> **TASK PROMPT**: Once you reach the line containing "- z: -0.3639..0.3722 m" in the entries below, write out that line and each one after it down to the line containing "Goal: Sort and", exactly and with nothing added.

Recorded data
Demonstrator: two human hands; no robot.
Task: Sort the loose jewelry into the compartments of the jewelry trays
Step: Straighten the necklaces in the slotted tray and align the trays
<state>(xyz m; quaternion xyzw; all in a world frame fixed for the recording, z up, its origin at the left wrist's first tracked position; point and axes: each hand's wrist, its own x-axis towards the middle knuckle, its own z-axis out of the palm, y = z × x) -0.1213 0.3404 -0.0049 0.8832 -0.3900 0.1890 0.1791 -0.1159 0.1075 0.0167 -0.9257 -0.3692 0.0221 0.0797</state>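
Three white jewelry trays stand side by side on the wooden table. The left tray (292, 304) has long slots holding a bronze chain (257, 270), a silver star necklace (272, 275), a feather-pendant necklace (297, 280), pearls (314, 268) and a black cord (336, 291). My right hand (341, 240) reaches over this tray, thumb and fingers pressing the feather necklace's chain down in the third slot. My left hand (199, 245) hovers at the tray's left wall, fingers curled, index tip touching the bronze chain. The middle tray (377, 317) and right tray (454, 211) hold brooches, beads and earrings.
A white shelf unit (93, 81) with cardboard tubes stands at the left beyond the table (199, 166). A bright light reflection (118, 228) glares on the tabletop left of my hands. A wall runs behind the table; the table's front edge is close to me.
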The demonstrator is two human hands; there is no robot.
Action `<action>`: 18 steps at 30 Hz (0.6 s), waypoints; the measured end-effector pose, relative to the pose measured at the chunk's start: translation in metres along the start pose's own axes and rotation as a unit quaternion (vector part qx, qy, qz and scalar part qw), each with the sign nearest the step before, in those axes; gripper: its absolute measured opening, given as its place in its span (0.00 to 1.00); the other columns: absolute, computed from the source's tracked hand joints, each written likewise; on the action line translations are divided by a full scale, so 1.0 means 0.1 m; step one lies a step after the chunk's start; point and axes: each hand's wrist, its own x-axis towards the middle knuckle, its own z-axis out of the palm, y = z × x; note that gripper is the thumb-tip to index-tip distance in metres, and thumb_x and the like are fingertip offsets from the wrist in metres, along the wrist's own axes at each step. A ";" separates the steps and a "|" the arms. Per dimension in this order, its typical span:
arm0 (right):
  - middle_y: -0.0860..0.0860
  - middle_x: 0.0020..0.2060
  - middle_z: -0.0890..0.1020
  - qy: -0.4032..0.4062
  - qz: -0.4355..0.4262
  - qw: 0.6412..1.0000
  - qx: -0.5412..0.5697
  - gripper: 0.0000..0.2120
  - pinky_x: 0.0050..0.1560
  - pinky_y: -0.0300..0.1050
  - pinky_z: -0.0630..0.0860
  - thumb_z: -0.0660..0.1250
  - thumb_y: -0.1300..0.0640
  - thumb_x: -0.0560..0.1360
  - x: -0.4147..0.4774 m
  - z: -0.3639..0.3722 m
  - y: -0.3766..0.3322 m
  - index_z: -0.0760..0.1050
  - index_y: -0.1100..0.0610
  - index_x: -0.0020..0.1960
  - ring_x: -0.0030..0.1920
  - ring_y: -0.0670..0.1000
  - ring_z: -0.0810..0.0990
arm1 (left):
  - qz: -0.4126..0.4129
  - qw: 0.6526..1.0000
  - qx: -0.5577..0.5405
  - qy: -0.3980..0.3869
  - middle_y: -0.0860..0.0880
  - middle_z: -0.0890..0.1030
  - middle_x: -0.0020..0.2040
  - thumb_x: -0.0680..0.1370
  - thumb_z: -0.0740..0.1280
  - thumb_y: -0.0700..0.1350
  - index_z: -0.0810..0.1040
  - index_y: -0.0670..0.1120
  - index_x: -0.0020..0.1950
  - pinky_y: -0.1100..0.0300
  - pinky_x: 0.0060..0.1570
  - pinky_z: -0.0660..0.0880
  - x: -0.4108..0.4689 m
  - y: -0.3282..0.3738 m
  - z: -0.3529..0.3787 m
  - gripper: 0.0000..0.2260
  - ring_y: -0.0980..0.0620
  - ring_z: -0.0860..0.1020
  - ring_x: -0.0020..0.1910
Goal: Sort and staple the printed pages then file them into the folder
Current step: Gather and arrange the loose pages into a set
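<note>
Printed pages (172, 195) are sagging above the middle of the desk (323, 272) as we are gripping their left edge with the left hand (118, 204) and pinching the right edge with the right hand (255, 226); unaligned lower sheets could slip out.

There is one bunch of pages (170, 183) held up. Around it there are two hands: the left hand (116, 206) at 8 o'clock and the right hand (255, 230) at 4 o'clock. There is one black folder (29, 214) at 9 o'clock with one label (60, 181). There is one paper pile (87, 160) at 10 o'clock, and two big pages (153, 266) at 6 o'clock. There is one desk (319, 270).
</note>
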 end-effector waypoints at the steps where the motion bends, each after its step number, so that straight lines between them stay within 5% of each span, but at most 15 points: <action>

> **RESPONSE AREA**:
  - z: -0.3639..0.3722 m
  - y: -0.3766..0.3322 m
  - index_z: -0.0760..0.1050
  - index_y: -0.1100..0.0610
  - index_x: -0.0020..0.1960
  - ring_x: -0.0030..0.1920
  - ring_y: -0.0670..0.1000
  - ring_z: -0.0810..0.0990
arm1 (left):
  - qz: -0.4126..0.4129
  - qw: 0.6526..1.0000
  - qx: -0.5577..0.5405
  - qy: -0.3980..0.3869
  - middle_y: -0.0860..0.0880
  - middle_z: -0.0890..0.1030
  - middle_x: -0.0020..0.2040
  - thumb_x: -0.0680..0.1370
  - thumb_z: -0.0740..0.1280
  - thumb_y: -0.0700..0.1350
  - index_z: -0.0810..0.1040
  - index_y: -0.0670..0.1120
  - index_x: -0.0020..0.1950
  - pinky_y: -0.1100..0.0300
  - pinky_x: 0.0060..0.1570
  - pinky_z: -0.0660..0.0880
  - x: -0.4108..0.4689 m
  - y: -0.3282..0.3738 m
  - z: -0.3529..0.3787 m
  - gripper: 0.0000..0.2260
  - ring_y: -0.0980..0.0620
  - ring_z: -0.0860..0.1020
  - ring_x: -0.0020..0.1910
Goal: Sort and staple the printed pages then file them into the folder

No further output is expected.